Таким образом, правы те, кто считает, что государственность на Руси сложилась ранее вокняжения Рюриковичей или каких-то иных династий. Только естественная государственность в эту эпоху не могла простираться на необозримых пространствах. Соединить их могла лишь какая-то внешняя сила, внешняя для большинства областей. Да и при этом условии единство могло сохраняться лишь при определенной взаимной заинтересованности. Например, освобождение от хазарской дани могло создать внешней власти необходимый авторитет, а невысокие размеры дани поначалу окупались выгодами относительной безопасности и вовлечением в международную торговлю, а также в дальние походы. Внешней силой в IX–X вв. является „род русский“, видимо соединивший выходцев из Поднепровья, Подунавья и Прибалтики. Варяги и отчасти фризы, включившиеся в колонизационный поток с конца VIII в., могли пополнить княжеские дружины, но самостоятельной роли все-таки не играли, а на севере Руси именно они повлияли на создание полисной системы, не принимающей централизации.

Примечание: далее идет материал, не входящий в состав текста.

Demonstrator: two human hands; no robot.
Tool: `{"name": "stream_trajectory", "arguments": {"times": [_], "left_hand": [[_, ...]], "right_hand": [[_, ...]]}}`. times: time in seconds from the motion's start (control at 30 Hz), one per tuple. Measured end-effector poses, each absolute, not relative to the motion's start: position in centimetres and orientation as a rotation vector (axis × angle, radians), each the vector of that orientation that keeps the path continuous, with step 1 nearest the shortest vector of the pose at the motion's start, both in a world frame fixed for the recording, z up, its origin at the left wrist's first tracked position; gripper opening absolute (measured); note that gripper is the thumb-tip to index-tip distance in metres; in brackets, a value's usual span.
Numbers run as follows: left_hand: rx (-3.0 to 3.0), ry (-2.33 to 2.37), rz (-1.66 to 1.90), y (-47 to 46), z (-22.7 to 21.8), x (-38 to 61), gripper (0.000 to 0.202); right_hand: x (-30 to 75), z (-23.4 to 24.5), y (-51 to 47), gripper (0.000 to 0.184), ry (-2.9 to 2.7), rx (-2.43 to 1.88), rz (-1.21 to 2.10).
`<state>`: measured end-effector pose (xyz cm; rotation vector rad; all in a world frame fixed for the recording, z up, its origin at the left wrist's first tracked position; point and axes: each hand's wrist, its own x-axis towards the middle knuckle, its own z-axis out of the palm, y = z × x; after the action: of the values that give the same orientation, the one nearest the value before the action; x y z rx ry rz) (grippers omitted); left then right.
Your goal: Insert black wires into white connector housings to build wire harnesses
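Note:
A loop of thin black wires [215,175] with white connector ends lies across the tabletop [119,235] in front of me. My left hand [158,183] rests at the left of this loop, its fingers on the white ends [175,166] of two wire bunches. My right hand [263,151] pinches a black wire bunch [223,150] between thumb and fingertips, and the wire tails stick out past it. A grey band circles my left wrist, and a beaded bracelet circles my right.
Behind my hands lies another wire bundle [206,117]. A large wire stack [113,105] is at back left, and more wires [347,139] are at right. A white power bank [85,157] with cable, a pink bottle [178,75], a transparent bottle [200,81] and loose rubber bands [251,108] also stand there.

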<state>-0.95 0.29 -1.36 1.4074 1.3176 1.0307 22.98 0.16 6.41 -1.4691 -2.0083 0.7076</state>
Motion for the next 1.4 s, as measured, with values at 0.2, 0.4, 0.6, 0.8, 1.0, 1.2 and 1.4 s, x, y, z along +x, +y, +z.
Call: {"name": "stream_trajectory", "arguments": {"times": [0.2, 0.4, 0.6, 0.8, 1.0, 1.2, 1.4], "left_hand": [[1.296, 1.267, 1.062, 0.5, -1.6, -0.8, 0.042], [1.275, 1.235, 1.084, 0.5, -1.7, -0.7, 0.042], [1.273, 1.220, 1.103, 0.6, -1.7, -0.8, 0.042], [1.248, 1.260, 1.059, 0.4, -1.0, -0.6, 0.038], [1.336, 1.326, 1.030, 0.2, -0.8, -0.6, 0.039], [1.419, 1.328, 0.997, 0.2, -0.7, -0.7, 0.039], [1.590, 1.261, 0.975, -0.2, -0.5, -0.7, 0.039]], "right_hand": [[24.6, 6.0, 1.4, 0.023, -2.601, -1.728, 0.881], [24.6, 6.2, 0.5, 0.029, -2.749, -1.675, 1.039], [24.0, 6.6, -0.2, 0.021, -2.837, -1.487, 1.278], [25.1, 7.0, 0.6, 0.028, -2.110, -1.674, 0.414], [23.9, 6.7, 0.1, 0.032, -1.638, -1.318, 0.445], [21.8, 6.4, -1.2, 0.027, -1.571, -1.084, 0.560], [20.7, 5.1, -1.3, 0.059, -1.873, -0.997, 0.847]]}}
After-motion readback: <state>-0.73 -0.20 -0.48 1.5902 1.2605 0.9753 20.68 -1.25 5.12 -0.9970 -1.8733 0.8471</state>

Русь издавна была связана с Византией, и извечно отношение к ней было неоднозначное. В XIX в. были приверженцы Византии, считавшие, что от нее идет все лучшее на Руси. Отстаивались и противоположные мнения. В споре со славянофилами Герцен назвал славян „варварами по своей молодости“, а греков — „варварами по своей дряхлости“. Византия в его представлении — это „Рим времен упадка, Рим без славных воспоминаний, без угрызений совести“. И причину этого он видел в том, что общественный строй империи „основывался на неограниченной власти, на безропотном послушании, на полном поглощении личности государством, а государства — императором“. В свою очередь, Г.В. Плеханов именно в „византинизме“ усматривал худшие черты русского самодержавия. Ф.Энгельс давал общую оценку столкновению варварского мира со старой цивилизацией: „…Только варвары способны были омолодить дряхлый мир гибнущей цивилизации“. „Омоложение“ несла с собой община. Местами она напрочь разрушала издавна существовавшие здесь крепостнические отношения. Именно заселение славянами Балканского полуострова, так пугавшее византийских авторов VI–VII вв., на несколько столетий отсрочило падение Восточного Рима.